Next up at the Ira Sohn Investment Research Conference is Steve Eisman, the senior portfolio manager of the FrontPoint Financial Services Fund, who says he thought he’d never see a scandal equal to sub-prime mortgages, but he’s found it: for-profit education companies, such as Apollo Group (APOL).
Eisman’s presentation is called “Subprime Goes to College.”
With for-profit ed reps literally trolling bus depots and casinos looking for the most desperate members of society that they can lure into the most expensive programs, for-profit ed is up-ending the traditional practice of students aiming for what they can afford.
“The government, students, and the tax layers bear all the risk while for-profit reaps all the profits,” states Weisman.
As of 2009, he notes, the industry has almost 10% of students but 25% of the aid disbursed.
How did all this happen? “They’ve hired every lobbyist in washington DC,” says Eisman.
And now, default rates are starting to soar.
“As long as the government continues to flood the industry with loan dollars, the industry has every incentive to continue to grow…these companies are marketing machines masquerading as universities.”
The key, as with sub-prime mortgages, was to get the accreditation bodies to give the schools the blessing of their rating, which some for-profits do with having executives sit on the boards of the accreditation bodies themselves.
What’s going to happen?
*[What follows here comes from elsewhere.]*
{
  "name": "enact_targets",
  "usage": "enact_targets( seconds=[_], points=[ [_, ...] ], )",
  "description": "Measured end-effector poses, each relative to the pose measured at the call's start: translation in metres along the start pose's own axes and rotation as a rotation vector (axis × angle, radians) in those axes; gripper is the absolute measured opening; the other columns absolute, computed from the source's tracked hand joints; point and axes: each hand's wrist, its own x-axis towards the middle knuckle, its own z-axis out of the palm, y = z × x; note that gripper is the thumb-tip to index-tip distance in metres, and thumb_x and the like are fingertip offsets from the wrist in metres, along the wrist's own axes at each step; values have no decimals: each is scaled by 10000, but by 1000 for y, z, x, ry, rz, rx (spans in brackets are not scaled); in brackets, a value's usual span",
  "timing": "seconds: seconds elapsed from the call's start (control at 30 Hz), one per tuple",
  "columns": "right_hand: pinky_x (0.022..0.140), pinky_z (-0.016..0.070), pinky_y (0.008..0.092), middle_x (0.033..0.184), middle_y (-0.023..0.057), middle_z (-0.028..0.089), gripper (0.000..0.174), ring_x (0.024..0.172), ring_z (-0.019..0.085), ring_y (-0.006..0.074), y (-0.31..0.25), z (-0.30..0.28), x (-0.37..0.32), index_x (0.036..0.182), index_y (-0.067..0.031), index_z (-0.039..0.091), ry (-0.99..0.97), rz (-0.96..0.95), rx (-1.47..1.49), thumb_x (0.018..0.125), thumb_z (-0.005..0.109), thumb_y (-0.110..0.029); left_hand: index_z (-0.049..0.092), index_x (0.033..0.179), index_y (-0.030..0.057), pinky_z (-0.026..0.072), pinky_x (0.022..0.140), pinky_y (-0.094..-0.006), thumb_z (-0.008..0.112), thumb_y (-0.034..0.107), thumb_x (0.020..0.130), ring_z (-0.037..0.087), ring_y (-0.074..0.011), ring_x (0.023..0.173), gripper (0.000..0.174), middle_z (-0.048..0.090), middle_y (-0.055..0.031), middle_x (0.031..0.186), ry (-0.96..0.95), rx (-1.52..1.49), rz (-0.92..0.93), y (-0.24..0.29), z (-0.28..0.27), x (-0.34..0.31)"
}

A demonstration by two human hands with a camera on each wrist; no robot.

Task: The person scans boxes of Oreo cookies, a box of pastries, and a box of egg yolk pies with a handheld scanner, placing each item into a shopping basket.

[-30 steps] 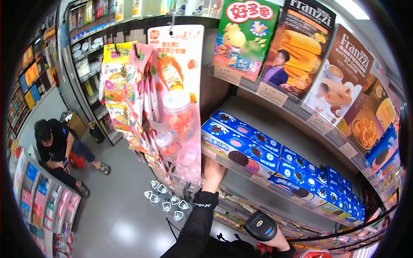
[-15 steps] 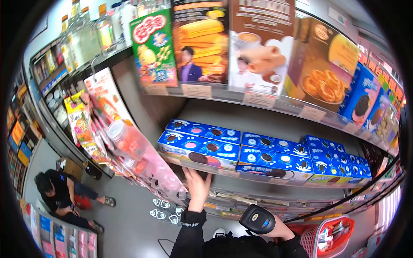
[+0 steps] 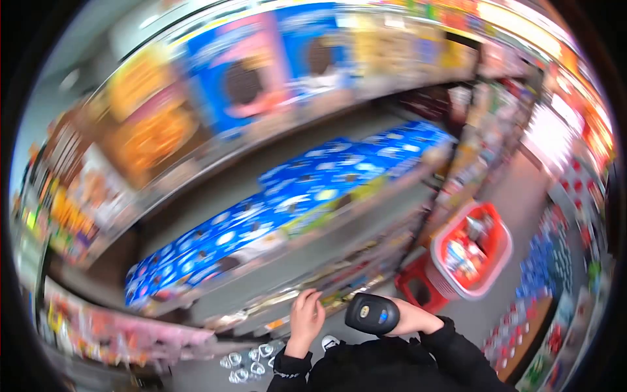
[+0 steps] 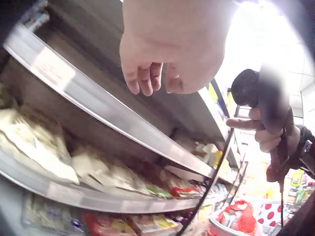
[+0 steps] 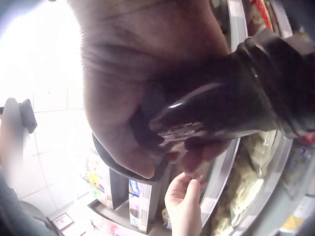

Eisman sees a continuing crack-down on the industry by Washington, but also the eventual rise in gainful employment, which will start to chip away at for-profit ed’s amazing enrollment engine.
Eisman goes through scenarios for what could happen to Apollo et al. in a situation of rising employment. He sees declines for APOL and others in EPS annually of 40% or more.
Surprisingly, Eisman also goes after Washington Post (WPO), owner of the Kaplan test-prep business. In one scenario, WPO’s 2009 EPS of $9.78 could fall by as much as $33 per share — yes 440% — as total EBITDA for WPO is coming from Kaplan.